**TASK DIRECTIONS**
The answer must be every line below that contains the string "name".

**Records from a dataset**

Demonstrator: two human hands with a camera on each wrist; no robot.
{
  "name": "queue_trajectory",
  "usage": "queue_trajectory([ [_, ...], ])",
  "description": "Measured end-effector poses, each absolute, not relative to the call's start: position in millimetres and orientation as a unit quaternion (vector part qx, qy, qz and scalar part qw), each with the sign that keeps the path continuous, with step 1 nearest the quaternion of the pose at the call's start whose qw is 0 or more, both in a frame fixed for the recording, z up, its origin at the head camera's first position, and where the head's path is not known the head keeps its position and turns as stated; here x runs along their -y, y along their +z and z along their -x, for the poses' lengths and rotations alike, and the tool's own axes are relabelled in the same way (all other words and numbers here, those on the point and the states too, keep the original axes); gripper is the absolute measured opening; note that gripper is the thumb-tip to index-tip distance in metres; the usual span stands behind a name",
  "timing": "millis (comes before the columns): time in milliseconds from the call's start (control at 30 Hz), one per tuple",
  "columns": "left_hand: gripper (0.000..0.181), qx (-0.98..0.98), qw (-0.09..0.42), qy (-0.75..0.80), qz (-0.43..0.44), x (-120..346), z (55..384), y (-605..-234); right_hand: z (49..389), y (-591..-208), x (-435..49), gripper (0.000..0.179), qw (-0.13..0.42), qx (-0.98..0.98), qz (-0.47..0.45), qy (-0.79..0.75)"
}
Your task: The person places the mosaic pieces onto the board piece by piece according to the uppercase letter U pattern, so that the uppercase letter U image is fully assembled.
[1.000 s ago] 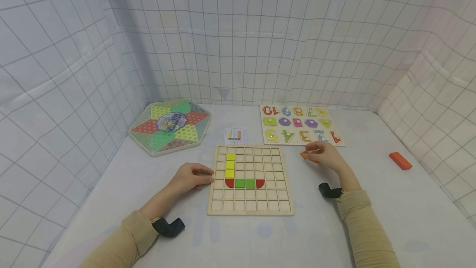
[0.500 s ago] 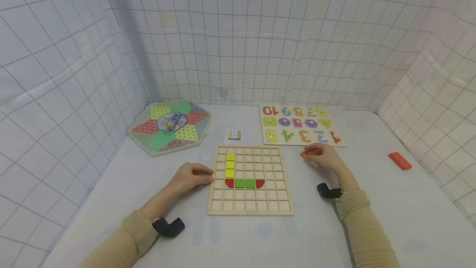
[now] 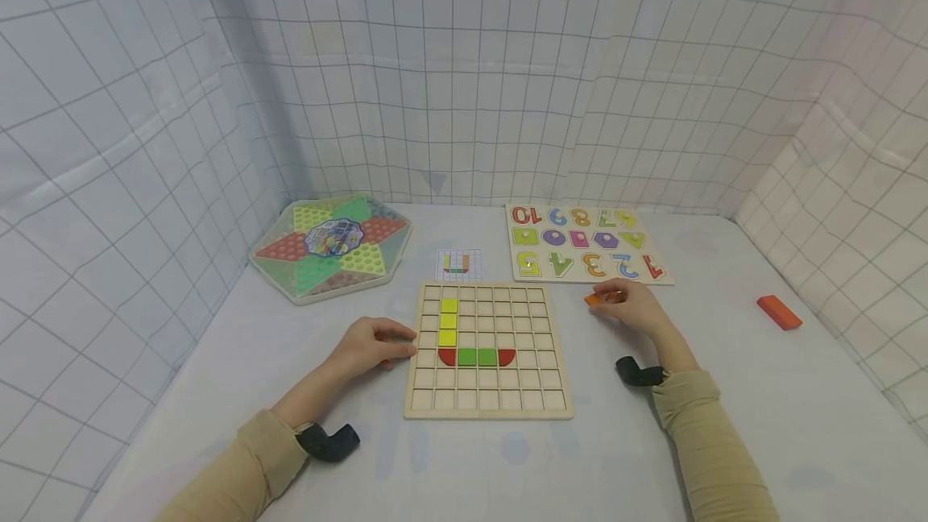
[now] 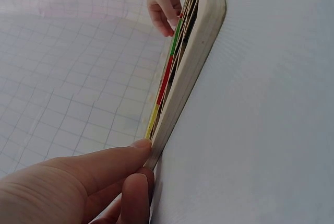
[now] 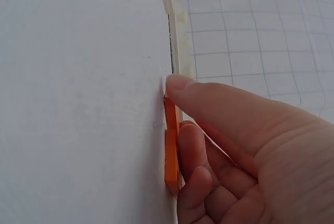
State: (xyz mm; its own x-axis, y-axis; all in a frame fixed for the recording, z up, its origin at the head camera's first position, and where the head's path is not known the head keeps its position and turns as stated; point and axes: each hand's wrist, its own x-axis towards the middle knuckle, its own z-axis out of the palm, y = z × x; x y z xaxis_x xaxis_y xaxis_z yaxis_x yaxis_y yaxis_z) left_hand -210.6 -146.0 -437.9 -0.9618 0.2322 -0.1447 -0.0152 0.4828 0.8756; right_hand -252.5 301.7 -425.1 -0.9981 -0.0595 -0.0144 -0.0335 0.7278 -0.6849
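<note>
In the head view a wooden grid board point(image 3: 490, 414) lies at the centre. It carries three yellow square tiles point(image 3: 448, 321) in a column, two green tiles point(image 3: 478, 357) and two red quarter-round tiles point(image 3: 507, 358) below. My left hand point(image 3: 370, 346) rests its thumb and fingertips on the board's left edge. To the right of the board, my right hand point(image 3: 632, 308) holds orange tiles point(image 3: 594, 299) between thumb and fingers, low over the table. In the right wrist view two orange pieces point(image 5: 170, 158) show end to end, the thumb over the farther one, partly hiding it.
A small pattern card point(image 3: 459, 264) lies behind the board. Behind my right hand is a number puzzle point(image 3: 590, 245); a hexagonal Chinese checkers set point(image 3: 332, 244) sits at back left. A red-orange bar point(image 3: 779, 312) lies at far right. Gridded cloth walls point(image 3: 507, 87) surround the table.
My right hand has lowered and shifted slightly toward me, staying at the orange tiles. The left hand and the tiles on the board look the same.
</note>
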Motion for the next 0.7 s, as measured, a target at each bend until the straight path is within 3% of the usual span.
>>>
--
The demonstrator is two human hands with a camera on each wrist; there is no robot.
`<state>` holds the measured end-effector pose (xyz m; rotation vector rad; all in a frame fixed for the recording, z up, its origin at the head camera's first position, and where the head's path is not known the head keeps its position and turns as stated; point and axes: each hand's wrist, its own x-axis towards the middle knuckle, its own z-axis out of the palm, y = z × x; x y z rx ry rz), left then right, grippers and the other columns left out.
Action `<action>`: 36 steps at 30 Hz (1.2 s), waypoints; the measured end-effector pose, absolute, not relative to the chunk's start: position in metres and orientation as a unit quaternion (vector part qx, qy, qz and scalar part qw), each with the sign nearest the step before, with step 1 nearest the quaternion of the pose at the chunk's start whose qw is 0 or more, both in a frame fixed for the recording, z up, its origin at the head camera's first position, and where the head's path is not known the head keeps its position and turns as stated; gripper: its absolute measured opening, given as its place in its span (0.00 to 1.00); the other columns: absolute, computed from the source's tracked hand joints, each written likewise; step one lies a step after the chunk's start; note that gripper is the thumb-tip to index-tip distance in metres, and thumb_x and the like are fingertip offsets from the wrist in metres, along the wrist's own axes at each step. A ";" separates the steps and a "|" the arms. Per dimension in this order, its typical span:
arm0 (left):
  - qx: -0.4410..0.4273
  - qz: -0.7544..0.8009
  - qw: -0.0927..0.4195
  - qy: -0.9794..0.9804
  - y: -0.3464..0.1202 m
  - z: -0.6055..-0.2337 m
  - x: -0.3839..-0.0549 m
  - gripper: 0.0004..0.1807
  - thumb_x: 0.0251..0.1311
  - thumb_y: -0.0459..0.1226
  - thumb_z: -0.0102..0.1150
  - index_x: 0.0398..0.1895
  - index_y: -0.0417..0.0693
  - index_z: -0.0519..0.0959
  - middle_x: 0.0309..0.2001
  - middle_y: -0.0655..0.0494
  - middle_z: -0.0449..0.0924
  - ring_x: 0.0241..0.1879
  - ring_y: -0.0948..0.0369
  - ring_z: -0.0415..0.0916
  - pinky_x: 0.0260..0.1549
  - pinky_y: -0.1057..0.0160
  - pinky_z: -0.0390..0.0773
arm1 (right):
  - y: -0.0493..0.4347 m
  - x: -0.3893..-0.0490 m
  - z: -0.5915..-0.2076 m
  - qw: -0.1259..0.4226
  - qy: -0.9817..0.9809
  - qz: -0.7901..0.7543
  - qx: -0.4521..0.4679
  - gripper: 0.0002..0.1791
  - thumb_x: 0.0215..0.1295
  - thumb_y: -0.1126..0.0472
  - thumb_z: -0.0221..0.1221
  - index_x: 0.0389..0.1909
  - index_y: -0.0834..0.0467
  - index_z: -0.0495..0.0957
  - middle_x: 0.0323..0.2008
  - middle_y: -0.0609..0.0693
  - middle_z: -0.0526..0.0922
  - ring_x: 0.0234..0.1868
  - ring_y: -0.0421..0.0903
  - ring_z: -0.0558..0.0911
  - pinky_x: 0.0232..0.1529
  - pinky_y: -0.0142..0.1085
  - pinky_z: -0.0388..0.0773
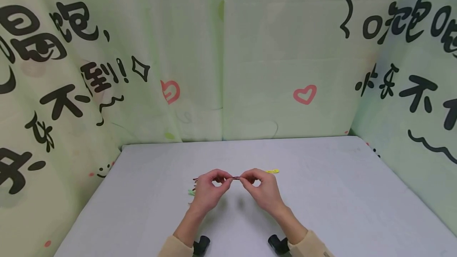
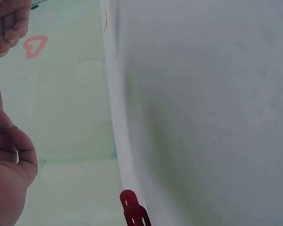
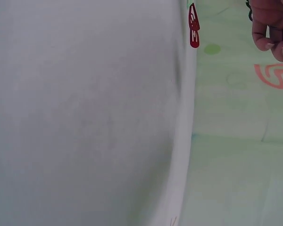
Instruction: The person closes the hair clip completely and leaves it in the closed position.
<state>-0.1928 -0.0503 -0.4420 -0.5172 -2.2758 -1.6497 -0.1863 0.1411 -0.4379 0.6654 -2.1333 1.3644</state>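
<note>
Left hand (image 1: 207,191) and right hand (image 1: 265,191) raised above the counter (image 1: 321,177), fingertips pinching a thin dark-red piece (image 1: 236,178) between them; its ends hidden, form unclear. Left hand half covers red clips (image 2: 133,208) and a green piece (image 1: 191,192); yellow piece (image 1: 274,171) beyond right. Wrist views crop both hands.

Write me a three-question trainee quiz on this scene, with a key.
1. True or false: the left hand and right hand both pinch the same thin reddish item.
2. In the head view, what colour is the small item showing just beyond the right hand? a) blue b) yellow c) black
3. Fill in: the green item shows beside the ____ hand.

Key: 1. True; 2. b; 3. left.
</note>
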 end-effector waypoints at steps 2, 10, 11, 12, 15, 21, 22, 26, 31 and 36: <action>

**SOLUTION**
  "name": "queue_trajectory",
  "description": "Measured end-effector poses, each absolute, not relative to the call's start: position in millimetres and orientation as a unit quaternion (vector part qx, qy, qz and scalar part qw), each with the sign that keeps the path continuous, with step 1 nearest the quaternion of the pose at the call's start whose qw is 0 or more, both in a frame fixed for the recording, z up, its origin at the head camera's first position, and where the head's path is not known the head keeps its position and turns as stated; here x runs along their -y, y along their +z and z along their -x, for the poses' lengths and rotations alike, and the tool's own axes are relabelled in the same way (all other words and numbers here, those on the point and the states too, keep the original axes); gripper is the absolute measured opening; note that gripper is the thumb-tip to index-tip distance in metres; the usual span stands behind a name",

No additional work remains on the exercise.